Auch die im Handball so wichtige Achse Torhüter-Mitte-Kreis funktionierte nur bedingt. Mario Ruminsky (25,18 Prozent gehaltene Bälle) und Simon Sejr (23,28) kompensierten den Jensen-Abgang nicht – Regisseur Lukas Saueressig spielte verletzungsbedingt nur selten, Kreisläufer Marcel Niemeyer gar nicht. Dennoch seien viele Topleistungen dabei gewesen, hebt der HBW-Trainer hervor, „wenn man im richtigen Moment so eine Leistung gegen eine Mittelfeldmannschaft abgerufen hätte, hätten wir vielleicht noch einmal ein, zwei Punkte mehr ergattern können.“

So aber blieb es bei nur 16 Pluspunkten – 13 weniger als in der vergangenen Runde (29 bei vier Spielen mehr, Anm. d. Red.). Die Folge: Der zweite Abstieg nach 2017. „Das tut allen weh“, räumt Bürkle unumwunden ein, „dafür haben alle viel investiert und Gas gegeben. Jetzt werden wir trauern – und nach dem Trauern einen neuen Anlauf nehmen, um eine Mannschaft zu bauen, die mit viel Energie und ehrgeizig spielt.“

Markanter Umbruch

Sieben Abgänge sind fix, weitere sind nicht ausgeschlossen. Bereits im Winter zog es Nikola Stevanovic zum griechischen Erstligisten AEK Athen. Im Sommer verlassen Tim Nothdurft (zum Bergischen HC), Fabian Wiederstein (SG BBM Bietigheim), Gregor Thomann (HSG Konstanz), James Junior Scott (Frederica HK/Dänemark), Björn Zintel und Marcel Niemeyer (beide Ziel unbekannt) den Klub. Der muss sich wohl auch im rechten Rückraum neu aufstellen. Torjäger Vladan Lipovina, der nur einen Vertrag für Liga eins besitzt, wird sich wohl aus Balingen verabschieden. Der Montenegriner hat sich in den sozialen Medien bereits entsprechend positioniert. Uros Todorovic, während der EM-Pause nachverpflichtet, zeigt zwar vielversprechende Ansätze – mehr aber auch nicht.

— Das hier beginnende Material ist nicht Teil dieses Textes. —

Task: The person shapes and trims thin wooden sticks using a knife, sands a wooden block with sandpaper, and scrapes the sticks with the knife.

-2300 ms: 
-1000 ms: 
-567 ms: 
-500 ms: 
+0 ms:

Trotz der Abwanderungswelle steht das Grobgerüst um Kapitän Jona Schoch. Neben Routinier Felix Danner (Wetzlar) steht der Kroate Filip Vistorop (Zagreb) als zweiter externer Neuzugang fest. Aus dem eigenen Perspektivteam ziehen die Balinger drei Spieler (Hildenbrand, Volz, Fügel) hoch. Das allerdings wird nicht ausreichen. „Wir müssen Dinge ändern und anpassen“, blickt der ehemalige Erstliga-Kreisläufer voraus, „und müssen unsere Erfahrungen in eine verrückte zweite Liga mitnehmen, damit wir oben mitspielen können.“

Dennoch müssen die Protagonisten neben der Platte noch personell nachlegen. Nicht nur auf Halbrechts besteht Handlungsbedarf. Ansonsten droht den Schwaben ein ähnliches Schicksal wie den Absteigern der Saison 2020/21, die sich im Unterhaus sehr schwertaten.